As already mentioned, 3P is not a climate bill, though it may have some indirect climate benefits. But even a 4P climate bill would be less than ideal. If CO2 were added to the 3P’s list of targeted pollutants, the bill would still fall short as it would regulate only the electricity sector — transportation, manufacturing and other carbon-emitting sectors would evade regulation. Electricity generation accounts for roughly one-third of total greenhouse gas emissions in the U.S., meaning that a 4P bill would still be far less preferable than an economy-wide cap-and-trade system.

Additionally, were a 4P bill to be structured similarly to the current 3P bill, it would give a great deal of authority for market design and administration to the EPA as CO2 would technically be regulated under the Clean Air Act. Regardless of your opinion about the EPA’s ability to properly administer a massive emissions market, it’s a political sticking point, as highlighted by current proposals to strip EPA of its authority to regulate greenhouse gases.

The Upshot

The 3P bill could provide a viable pathway for carbon regulation of the electricity sector. If the highly anticipated tri-partisan climate bill from Sens. John Kerry (D-MA), Joe Lieberman (I-CT) and Lindsey Graham (R-S.C.) does not create the kind of momentum for climate and energy legislation the authors are hoping for (more on that in the next entry), one option could be for the Senate to take a more piecemeal, sector-by-sector approach, in which a 4P bill (SO2, NOx, mercury and CO2) moves forward.

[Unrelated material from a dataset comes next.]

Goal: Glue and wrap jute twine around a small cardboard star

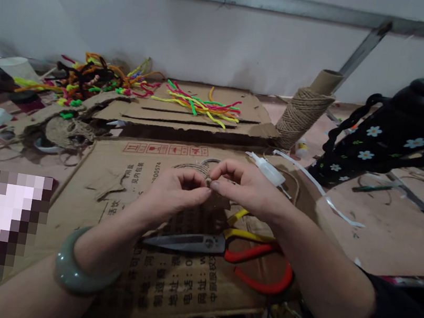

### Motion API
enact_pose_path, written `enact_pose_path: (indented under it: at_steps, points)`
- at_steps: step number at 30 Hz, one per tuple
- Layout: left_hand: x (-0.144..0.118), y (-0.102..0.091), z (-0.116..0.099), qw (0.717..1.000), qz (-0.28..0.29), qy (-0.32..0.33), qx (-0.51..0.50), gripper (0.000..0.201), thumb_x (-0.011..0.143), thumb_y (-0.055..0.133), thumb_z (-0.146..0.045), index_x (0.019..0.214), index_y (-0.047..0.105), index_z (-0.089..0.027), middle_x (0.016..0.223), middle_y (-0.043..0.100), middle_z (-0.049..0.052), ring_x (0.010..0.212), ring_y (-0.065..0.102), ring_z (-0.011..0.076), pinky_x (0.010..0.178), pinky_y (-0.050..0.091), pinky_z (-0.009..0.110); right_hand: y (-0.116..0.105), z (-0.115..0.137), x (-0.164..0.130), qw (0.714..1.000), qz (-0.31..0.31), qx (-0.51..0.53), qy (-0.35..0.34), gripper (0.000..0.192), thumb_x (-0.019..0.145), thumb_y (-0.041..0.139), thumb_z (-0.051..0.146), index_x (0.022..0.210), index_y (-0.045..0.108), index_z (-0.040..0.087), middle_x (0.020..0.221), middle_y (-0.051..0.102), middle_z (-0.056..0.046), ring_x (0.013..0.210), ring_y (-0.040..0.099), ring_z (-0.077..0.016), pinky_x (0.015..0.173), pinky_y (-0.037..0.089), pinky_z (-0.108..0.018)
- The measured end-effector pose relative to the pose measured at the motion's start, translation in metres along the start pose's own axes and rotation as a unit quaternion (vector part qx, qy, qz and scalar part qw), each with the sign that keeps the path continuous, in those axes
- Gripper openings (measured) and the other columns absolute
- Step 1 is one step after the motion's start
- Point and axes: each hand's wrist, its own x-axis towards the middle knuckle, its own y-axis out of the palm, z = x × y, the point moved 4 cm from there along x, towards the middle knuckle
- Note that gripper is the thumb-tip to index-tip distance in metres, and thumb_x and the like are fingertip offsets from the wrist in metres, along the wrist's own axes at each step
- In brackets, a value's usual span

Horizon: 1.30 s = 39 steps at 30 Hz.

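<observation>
Pinching the twine (207, 180), I have the left hand (175, 193) and the right hand (249, 188) almost meeting over the cardboard (83, 203), thumbs and forefingers closed on that small bit between them. A looped coil (191, 167) sits just behind the left fingers; on my feed, I cannot tell whether it joins the pinched part. Scissors (203, 244) lie below the hands, blades pointing left. A white bottle (269, 171) lies beside the right hand, and farther back to the right a roll (302, 114) leans.

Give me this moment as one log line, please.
Left hand: pinching twine | Right hand: pinching same twine | Scissors: on cardboard, nearer body than hands | Bottle: lying beyond right hand
</observation>
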Motion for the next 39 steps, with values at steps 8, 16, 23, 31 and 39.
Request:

Both Carper and Alexander have sponsored carbon emissions legislation specific to electricity generation in past sessions of Congress. Both those bills called for electricity-specific cap-and-trade markets to reduce carbon emissions. Carper has signaled he’s open to incorporating his bill into a broader climate bill, though it’s unclear if he meant including CO2 in the structure of his bill or working the SO2, NOx and mercury caps into another piece of legislation.

The Carper-Alexander bill provides a simple structure, and clarifies existing regulations within EPA. It would not be an ideal approach to emissions reduction, but if all else fails, it could provide a workable jumpstart. The Clean Act Air showed that cap-and-trade can work once before, and it might have a chance to do it again.